Arctic climate changing faster than expected

Open Intelligence says:

The trend is towards accelerating climate change. Canada single-handed makes the situation much worse by its tar sands emissions, and its wholesale destruction of the boreal forest, the greatest carbon sink in the world. Then there is the matter of igniting the methane time bomb as the tundra melts.

Amplifyd from www.reuters.com
Climate change is transforming the Arctic environment faster than expected and accelerating the disappearance of sea ice

The research project involved more than 370 scientists from 27 countries who collectively spent 15 months, starting in June 2007, aboard a research vessel above the Arctic Circle.

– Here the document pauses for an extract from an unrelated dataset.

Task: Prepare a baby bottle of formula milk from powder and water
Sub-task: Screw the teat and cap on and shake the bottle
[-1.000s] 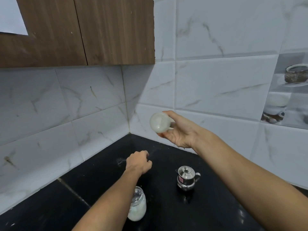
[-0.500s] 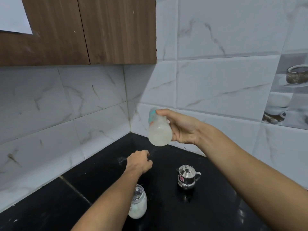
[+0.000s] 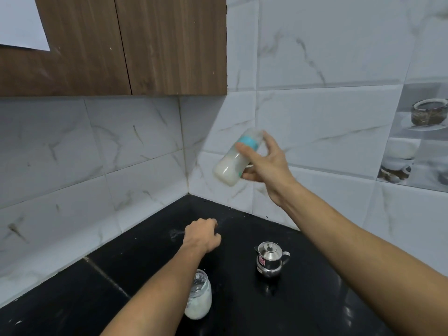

It marked the first time a ship has stayed mobile in Canada’s high Arctic for an entire winter.

Models predicted only a few years ago that the Arctic would be ice-free in summer by the year 2100, but the increasing pace of climate change now suggests it could happen between 2013 and 2030, Barber said.

The Arctic is considered a type of early-warning system of climate change for the rest of the world.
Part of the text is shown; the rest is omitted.